What is being asked:
Print the listing below exactly, minus its pictures.

Recorded data:
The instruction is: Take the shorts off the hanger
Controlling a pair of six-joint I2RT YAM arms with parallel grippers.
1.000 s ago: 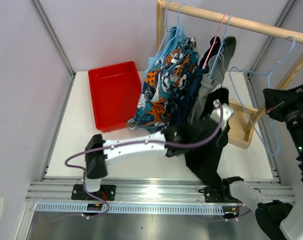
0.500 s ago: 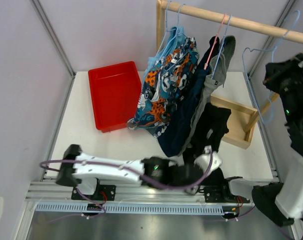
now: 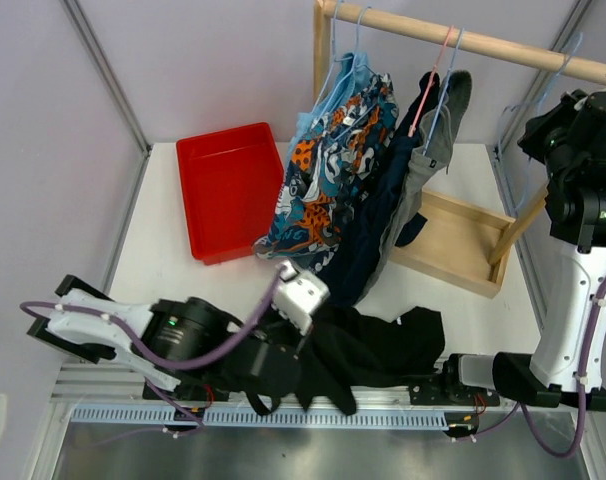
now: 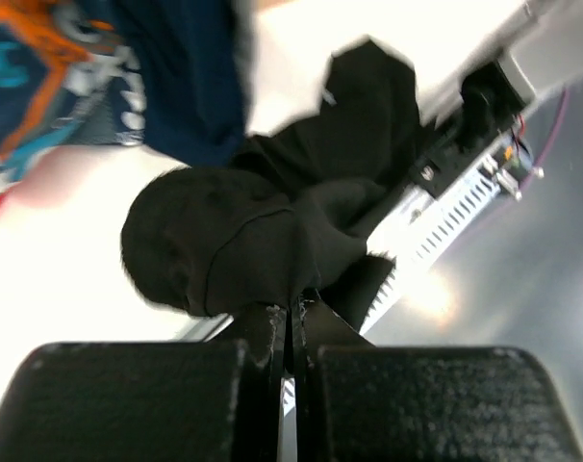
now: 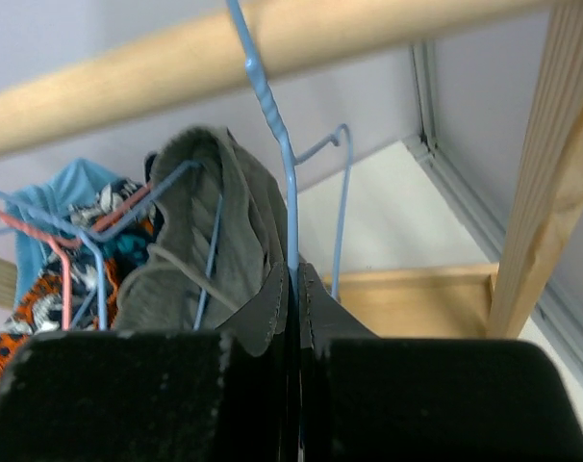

Answer:
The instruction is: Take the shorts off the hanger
Controlling a pair of six-joint I2RT YAM arms with parallel grippers.
1.000 s ago: 
0.500 s ago: 
now: 
now: 
now: 

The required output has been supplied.